Rowen gave her a gallant, hunky grin. "No, but I let the tiger chew on it. Was that bad?"

Mia shifted her weight, a hand on a hip and watched him with her lips pursed unhappily. He shrugged as though it didn't matter to him, a noncommittal gesture, the kind he was good at. "I think it's on the table in the dining room."

"Thank you, Rowen." Gifting them with one last smile, Mia walked out again, heels clicking on the tiled floor. She didn't need the shoes. She was already Ryo's height without and Ryo wasn't all that short. Sure, he was shorter than everybody except Kento, but there were a lot of tall people in the house these days.

"Hey," Rowen called after her. Ryo could hear her moving around in the front room. That and the kitchen and the den with the TV made up the ground floor.

"What?" Mia said. Rowen shrugged again out of habit, even though she couldn't see it.

"Nothing big, but could you leave the keys out when you get back? I'm gonna need the car kinda early tomorrow. Unless you want me to wake you up..."

"I'll park in here, instead of at the big house then. Ta ta for now," Mia's voice drifted back in. A little while later the door opened and closed. They heard a car start in the driveway.

Rowen went back to washing dishes, humming and not answering Ryo's question at all.

Even Kento might be taller now, Ryo admitted to himself. It had been almost a year since he'd seen Kento, and the last time Ryo hadn't seen any of them for half so long, everybody but Ryo had grown. And Mia, but she was too old for that now. Maybe Kento was too. Ryo didn't know.

"Rowen," Ryo repeated, "_what_ won't do me any good?"

"Well," Rowen said slowly as if he were only thinking of this now and not just trying to mess with Ryo's head, "Cye's coming in tomorrow, and then all this bit about avoiding him is going to come to shit, now isn't it?"




With relief, Cye set the two pieces of luggage by the curb. The airport was busy, and he did not enjoy carrying a two week supply of clothes across a terminal of people trying to get in his way. Resting his aching arms on weary knees, he sat on the suitcase that didn't carry presents for everyone packed carefully away and waited for his ride.

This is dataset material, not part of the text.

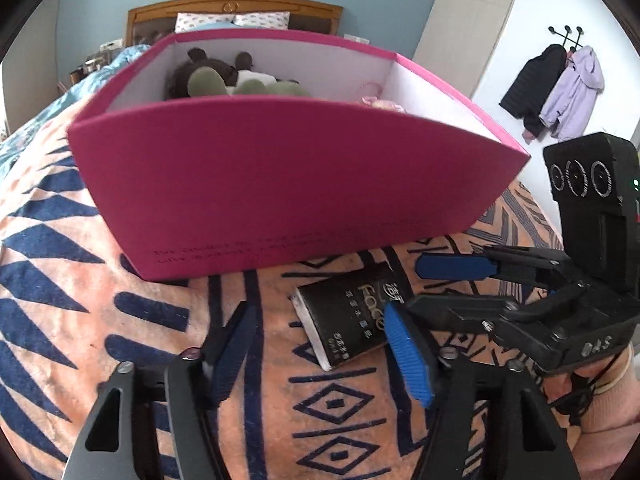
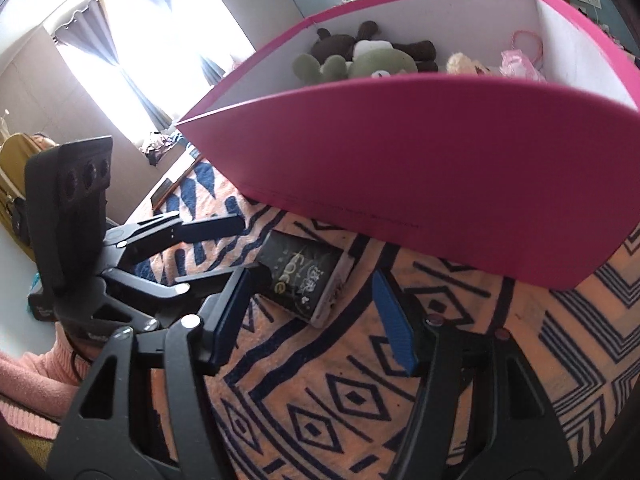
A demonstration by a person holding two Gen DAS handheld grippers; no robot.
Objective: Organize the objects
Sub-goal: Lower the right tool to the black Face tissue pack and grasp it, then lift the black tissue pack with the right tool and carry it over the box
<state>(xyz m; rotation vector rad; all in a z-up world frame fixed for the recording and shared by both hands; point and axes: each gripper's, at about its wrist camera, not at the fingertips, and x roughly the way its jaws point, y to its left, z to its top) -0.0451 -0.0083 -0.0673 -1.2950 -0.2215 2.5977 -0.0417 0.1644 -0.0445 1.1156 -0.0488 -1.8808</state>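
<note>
A small black packet with "Face" lettering [image 1: 344, 316] [image 2: 304, 276] lies flat on the patterned blanket, just in front of a large pink box [image 1: 288, 184] [image 2: 440, 176]. Plush toys [image 1: 224, 80] [image 2: 360, 60] lie inside the box. My left gripper [image 1: 320, 352] is open, its fingers on either side of the packet's near end. My right gripper [image 2: 316, 316] is open too and comes at the packet from the right; it shows in the left wrist view [image 1: 432, 288] with its fingers around the packet's far end.
The orange and navy blanket [image 1: 100, 280] [image 2: 460, 360] covers the bed. A wooden headboard and pillows [image 1: 236, 16] stand behind the box. Coats [image 1: 560, 88] hang on the wall at right. A bright curtained window [image 2: 132, 52] is at left.
</note>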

Which was late, but when both Ryo and Rowen were working together to the detriment of everyone's punctuality, he hadn't really expected anything else.  He watched the overcast sky warily. With any luck, they'd scramble their way here before it started to rain. It had been raining already, he thought. The concrete was mostly dry, but puddles survived here and there where the sidewalk met the road. 

A large SUV motored through one, nearly catching his nicely pressed slacks with muddy spray. Fast and reckless, the car screeched to a sudden halt a few meters past him. A door clicked open and a voice called out.

"Shit, Cye. A _suit_?" 

Oh, Rowen. Of course. Who else could it possibly be? Rowen would like the sheer ridiculous size of it, a joke on every other person who dared to share the road. Except that it was probably Mia's car, but Cye could gripe about Rowen if he wanted to.

Another door opened. Rowen and -

Ryo. Obviously.

...god damnit.




Cye stood up as Ryo got out of the car. Rowen went right for Cye's luggage and Ryo came after, not sure what else to do.

"A _suit_?" Rowen demanded tactlessly. As least when Rowen was without tact, it always seemed deliberate. Ryo was simply hopeless.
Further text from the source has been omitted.